Llaman veteranos documentalistas a los más jóvenes a aceptar filmar por encargo
Oliver Zazueta / Agencia Reforma
Guadalajara
“Por amor al arte” es una sentencia que en el género documental ha sido transmitida entre sus realizadores, sin embargo, de acuerdo con algunos cineastas, esta condición debe dejarse en el pasado y aceptar “la prostitución” de realizar filmes por encargo.
Entre anécdotas curiosas, los realizadores Everardo González, Nicolás Echeverría y Federico Weingartshofer, moderados por Pau Montagud, charlaron ewl viernes dentro de DocuLab del FICG28, sobre este tema.
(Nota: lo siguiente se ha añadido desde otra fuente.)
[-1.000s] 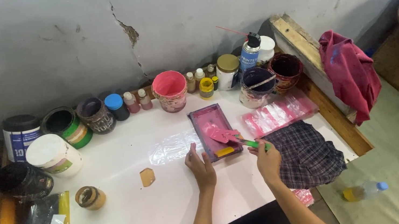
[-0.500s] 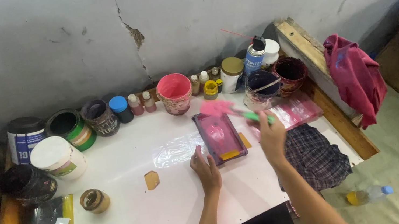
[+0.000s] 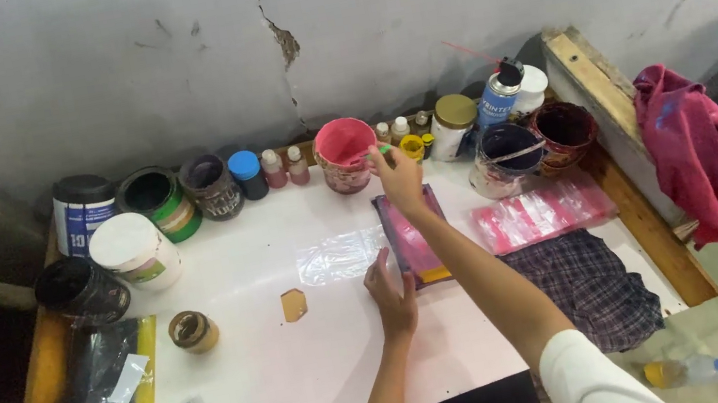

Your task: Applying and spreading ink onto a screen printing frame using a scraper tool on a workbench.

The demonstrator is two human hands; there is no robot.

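Our left hand [image 3: 390,294] presses flat, fingers spread, beside the small pink-stained frame [image 3: 412,238] on the desk [image 3: 292,380]. Our right hand [image 3: 398,177] pinches a thin green tool at the pink bucket [image 3: 344,155]; the frame looks light, stiff, slippery with ink, best gripped by its edges

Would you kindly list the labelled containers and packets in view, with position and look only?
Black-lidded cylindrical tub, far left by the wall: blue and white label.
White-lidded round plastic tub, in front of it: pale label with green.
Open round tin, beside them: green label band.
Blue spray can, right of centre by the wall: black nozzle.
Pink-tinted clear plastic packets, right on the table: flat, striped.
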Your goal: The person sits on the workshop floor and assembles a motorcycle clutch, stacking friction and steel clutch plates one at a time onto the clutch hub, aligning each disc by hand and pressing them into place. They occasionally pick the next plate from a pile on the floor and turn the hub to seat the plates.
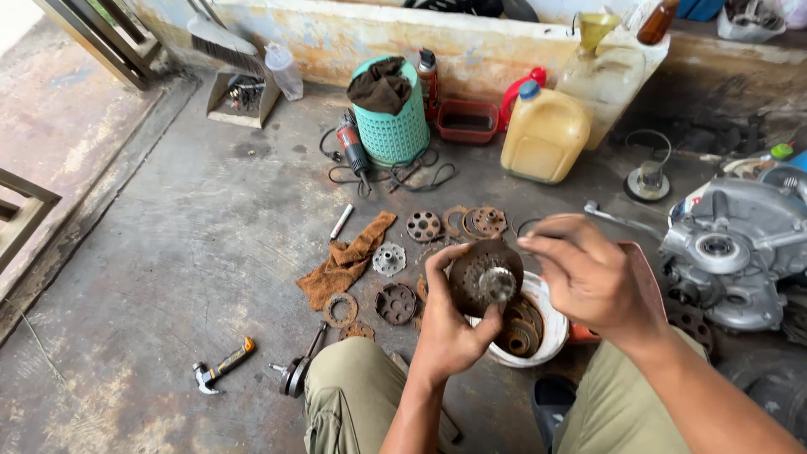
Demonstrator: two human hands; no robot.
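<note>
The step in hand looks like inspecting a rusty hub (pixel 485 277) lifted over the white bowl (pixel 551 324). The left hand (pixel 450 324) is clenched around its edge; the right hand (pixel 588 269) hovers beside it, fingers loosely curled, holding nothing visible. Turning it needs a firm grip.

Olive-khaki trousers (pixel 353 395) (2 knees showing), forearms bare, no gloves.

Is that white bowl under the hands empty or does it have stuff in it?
Not empty. The white bowl holds several rusty round discs stacked inside, visible just below the left hand holding a clutch hub.
</note>
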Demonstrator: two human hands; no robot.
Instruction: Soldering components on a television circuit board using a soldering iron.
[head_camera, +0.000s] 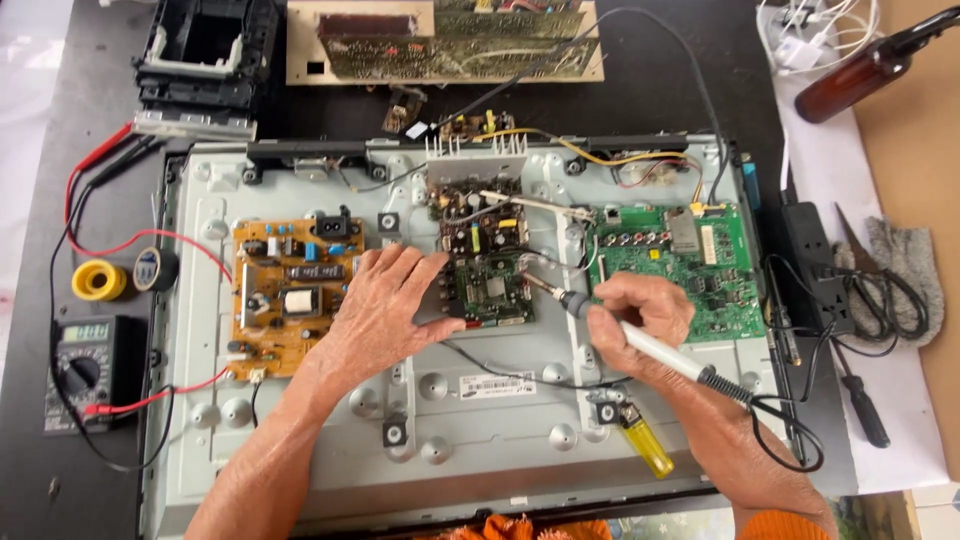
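Left hand (385, 310): flat, fingers spread, grip closed on nothing, pressed on small green circuit board (488, 285) at centre of metal back panel (300, 470). Right hand (640, 315): grip closed round soldering iron (640, 340), tip at board's right edge. Boards uncovered, work judged mid-way. Yellow lighter (645, 442), multimeter (85, 365) nearby on surface.

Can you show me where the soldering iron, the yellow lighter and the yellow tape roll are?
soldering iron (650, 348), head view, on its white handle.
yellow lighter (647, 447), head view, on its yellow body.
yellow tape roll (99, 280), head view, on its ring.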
“Hay una idea equivocada, heredada, de que uno debe pertenecer a los mundos que uno retrata, entonces siempre andas cargando con culpas de clase y ése es uno de los grandes absurdos, sobre todo, si de esto se quiere vivir”, apuntó González, director de Cuates de Australia (2012).
Los documentalistas abordaron, también, el tema de la relación legal entre los productores y el realizador.
Echeverría, director de filmes como El Niño Fidencio (1980) y María Sabina, Mujer espíritu (1978), aseguró que en años anteriores, el tema de los derechos y contratos era algo que no se tomaba en cuenta.
“Nunca jamás en 30 años de carrera fílmica tuve que firmar contratos con nadie. En mi época no había problema con los derechos, uno podía agarrar material de varios lados. Yo trabajé en la campaña de José López Portillo y usábamos música de Pink Floyd y Philip Glass y nadie nos demandó”, recordó Echeverría.
Mientras que para Weingartshofer, responsable de Siqueiros, Pasión, Color de furia (1996) es de vital importancia que los trabajos que se hagan por encargo, no violen los códigos éticos personales ni contravengan formas de pensamiento.